• GIVEN INFORMATION
::::

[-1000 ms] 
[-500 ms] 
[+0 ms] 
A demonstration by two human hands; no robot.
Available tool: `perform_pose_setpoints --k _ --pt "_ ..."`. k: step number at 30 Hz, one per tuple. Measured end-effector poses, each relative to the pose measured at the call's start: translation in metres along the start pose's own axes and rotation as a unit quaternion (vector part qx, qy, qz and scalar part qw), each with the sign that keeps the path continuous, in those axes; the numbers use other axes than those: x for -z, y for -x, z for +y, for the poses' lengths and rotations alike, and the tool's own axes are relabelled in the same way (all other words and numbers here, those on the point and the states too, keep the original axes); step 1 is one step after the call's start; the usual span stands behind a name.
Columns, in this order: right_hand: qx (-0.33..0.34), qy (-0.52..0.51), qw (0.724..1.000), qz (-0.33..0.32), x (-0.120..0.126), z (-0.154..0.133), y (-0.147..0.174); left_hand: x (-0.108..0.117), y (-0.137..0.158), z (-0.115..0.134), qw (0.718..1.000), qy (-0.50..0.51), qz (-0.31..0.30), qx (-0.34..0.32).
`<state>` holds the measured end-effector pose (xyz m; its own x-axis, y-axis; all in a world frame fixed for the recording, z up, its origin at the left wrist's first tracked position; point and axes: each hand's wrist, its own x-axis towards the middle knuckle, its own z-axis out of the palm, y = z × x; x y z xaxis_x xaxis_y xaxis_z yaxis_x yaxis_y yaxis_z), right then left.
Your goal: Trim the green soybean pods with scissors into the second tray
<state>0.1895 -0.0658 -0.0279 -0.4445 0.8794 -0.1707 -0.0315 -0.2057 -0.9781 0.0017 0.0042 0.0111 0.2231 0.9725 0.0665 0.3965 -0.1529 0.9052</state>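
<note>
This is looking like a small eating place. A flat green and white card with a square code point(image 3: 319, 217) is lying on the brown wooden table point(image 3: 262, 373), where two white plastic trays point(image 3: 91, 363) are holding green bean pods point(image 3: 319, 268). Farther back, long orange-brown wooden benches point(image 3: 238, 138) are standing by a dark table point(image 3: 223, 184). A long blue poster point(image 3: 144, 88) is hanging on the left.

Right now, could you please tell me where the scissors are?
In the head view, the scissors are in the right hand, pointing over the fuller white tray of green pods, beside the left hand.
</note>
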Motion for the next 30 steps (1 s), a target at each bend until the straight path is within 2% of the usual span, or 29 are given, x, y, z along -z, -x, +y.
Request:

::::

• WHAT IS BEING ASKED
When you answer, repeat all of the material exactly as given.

• EXERCISE RESPONSE
[-1000 ms] 
[-500 ms] 
[+0 ms] 
A demonstration by two human hands; no robot.
Available tool: `perform_pose_setpoints --k _ --pt "_ ..."`. k: step number at 30 Hz, one per tuple. Measured end-effector poses, each relative to the pose measured at the call's start: translation in metres along the start pose's own axes and rotation as a unit quaternion (vector part qx, qy, qz and scalar part qw), each with the sign that keeps the path continuous, in those axes; the numbers use other axes than those: x for -z, y for -x, z for +y, for the poses' lengths and rotations alike, and the tool's own axes are relabelled in the same way (all other words and numbers here, those on the point and the states too, keep the original axes); step 1 is one step after the call's start; the usual span stands behind a name.
Columns, in this order: right_hand: qx (-0.33..0.34), qy (-0.52..0.51), qw (0.724..1.000), qz (-0.33..0.32), x (-0.120..0.126), z (-0.154..0.133), y (-0.147..0.174); left_hand: x (-0.108..0.117), y (-0.137..0.158), z (-0.115..0.134), qw (0.718..1.000), qy (-0.50..0.51), qz (-0.31..0.30), qx (-0.34..0.32).
`<state>` holds the measured end-effector pose (xyz m; its own x-axis, y-axis; all in a world frame fixed for the recording, z up, its origin at the left wrist's first tracked position; point and axes: each hand's wrist, its own x-axis towards the middle knuckle, its own z-axis out of the palm, y = z × x; x y z xaxis_x xaxis_y xaxis_z yaxis_x yaxis_y yaxis_z), right then left.
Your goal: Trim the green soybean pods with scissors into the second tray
<state>0.1895 -0.0658 -0.0279 -0.4445 0.8794 -0.1707 -0.0315 -0.2057 -0.9781 0.0017 0.0042 0.0111 0.2231 0.9725 0.0665 0.3965 -0.1529 0.9052</state>
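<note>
This is looking like a small eating place. A flat green and white card with a square code point(image 3: 319, 217) is lying on the brown wooden table point(image 3: 262, 373), where two white plastic trays point(image 3: 91, 363) are holding green bean pods point(image 3: 319, 268). Farther back, long orange-brown wooden benches point(image 3: 238, 138) are standing by a dark table point(image 3: 223, 184). A long blue poster point(image 3: 144, 88) is hanging on the left.

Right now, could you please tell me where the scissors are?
In the head view, the scissors are in the right hand, pointing over the fuller white tray of green pods, beside the left hand.
</note>
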Motion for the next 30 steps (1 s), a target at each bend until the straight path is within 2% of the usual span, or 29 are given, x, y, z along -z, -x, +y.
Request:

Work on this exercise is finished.